- **EXERCISE**
Look through the material below and count the lines with the string "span". Report only the count.

- **DATASET EXTRACT**

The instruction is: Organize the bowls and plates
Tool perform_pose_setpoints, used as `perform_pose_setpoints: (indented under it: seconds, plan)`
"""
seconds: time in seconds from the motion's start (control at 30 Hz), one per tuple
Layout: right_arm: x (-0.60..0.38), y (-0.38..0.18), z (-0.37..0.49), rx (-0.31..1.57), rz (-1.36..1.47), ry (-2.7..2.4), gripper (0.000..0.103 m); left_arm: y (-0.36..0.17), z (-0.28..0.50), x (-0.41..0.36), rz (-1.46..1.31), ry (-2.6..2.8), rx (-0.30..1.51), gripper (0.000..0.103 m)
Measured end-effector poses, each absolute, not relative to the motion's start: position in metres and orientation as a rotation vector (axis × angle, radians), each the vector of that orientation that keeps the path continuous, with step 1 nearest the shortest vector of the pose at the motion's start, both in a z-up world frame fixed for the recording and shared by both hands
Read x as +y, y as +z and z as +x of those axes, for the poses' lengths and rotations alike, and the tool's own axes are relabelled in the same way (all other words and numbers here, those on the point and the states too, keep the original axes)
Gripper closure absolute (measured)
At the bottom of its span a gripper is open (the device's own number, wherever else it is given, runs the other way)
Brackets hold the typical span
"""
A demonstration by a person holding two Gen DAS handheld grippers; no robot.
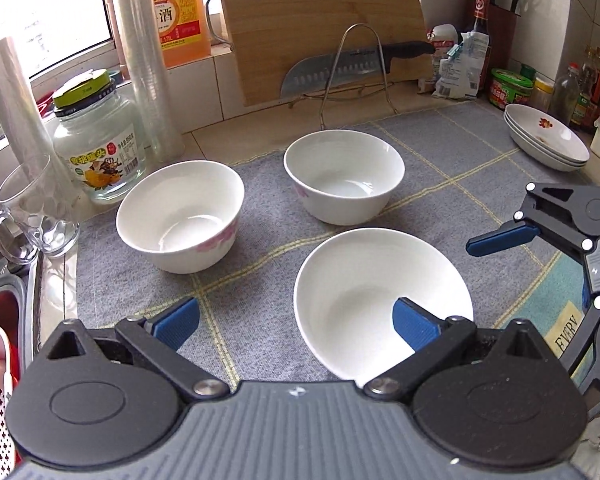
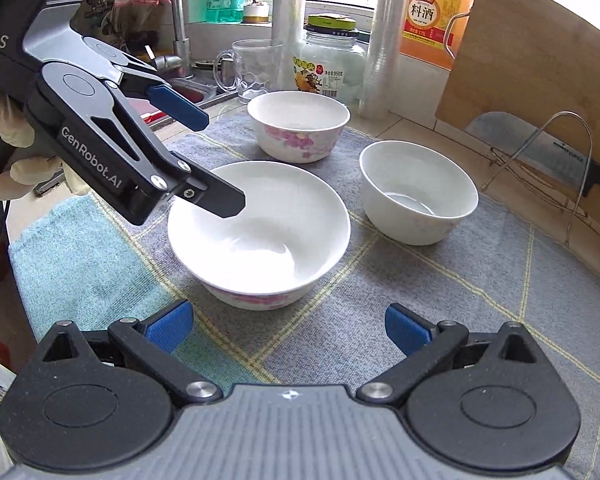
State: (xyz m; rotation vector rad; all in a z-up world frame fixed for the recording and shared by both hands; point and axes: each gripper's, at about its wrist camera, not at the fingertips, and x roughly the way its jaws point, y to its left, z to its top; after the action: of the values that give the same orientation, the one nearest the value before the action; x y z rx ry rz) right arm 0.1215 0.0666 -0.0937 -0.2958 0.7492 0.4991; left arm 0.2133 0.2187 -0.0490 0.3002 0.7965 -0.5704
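Mat (image 1: 260,264): grey checked cloth, open room beyond my jaws.
Near bowl (image 2: 260,232): white, pink flowers; my left gripper (image 1: 296,320) gapes, one finger over its rim.
Right gripper (image 2: 288,328): spread wide (holding nothing), bowl just ahead.

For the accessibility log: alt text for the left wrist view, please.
The open left gripper straddles the rim of the nearest bowl, on a grey cloth with two more bowls behind. Stacked plates sit far right; the right gripper enters at right.
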Motion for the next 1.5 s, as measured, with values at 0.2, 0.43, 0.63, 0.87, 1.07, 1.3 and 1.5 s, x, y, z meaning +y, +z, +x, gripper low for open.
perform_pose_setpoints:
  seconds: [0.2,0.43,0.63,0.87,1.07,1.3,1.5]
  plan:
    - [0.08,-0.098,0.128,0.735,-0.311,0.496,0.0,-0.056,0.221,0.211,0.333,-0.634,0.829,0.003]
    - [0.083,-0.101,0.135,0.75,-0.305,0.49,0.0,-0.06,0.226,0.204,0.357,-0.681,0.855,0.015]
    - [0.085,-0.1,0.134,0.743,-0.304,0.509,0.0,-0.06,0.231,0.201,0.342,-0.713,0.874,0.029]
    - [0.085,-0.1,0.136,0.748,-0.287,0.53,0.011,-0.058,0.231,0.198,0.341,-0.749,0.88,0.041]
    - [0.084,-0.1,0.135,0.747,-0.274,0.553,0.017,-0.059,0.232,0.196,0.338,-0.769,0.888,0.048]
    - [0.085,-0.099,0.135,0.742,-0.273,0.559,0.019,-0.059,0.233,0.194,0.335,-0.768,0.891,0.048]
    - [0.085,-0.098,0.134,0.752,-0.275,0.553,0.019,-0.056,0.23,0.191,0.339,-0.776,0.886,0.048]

- **WRITTEN RESPONSE**
2